(SOURCE MATERIAL)

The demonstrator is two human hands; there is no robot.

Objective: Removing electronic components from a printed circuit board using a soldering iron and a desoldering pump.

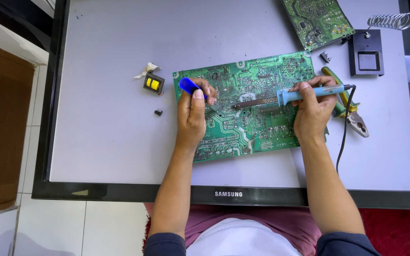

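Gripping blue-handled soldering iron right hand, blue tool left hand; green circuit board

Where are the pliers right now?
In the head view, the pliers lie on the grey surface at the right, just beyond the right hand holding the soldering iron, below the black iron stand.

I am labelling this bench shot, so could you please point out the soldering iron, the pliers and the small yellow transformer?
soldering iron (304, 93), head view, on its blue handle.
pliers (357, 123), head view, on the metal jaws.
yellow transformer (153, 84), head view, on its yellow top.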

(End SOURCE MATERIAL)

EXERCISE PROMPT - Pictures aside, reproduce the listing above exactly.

RESPONSE TO THIS EXERCISE -
The demonstrator is two human hands; there is no robot.

Objective: Removing electronic components from a printed circuit board using a soldering iron and a desoldering pump.


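Gripping blue-handled soldering iron right hand, blue tool left hand; green circuit board

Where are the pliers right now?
In the head view, the pliers lie on the grey surface at the right, just beyond the right hand holding the soldering iron, below the black iron stand.

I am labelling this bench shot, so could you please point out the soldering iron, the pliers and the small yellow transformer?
soldering iron (304, 93), head view, on its blue handle.
pliers (357, 123), head view, on the metal jaws.
yellow transformer (153, 84), head view, on its yellow top.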

This completes the response.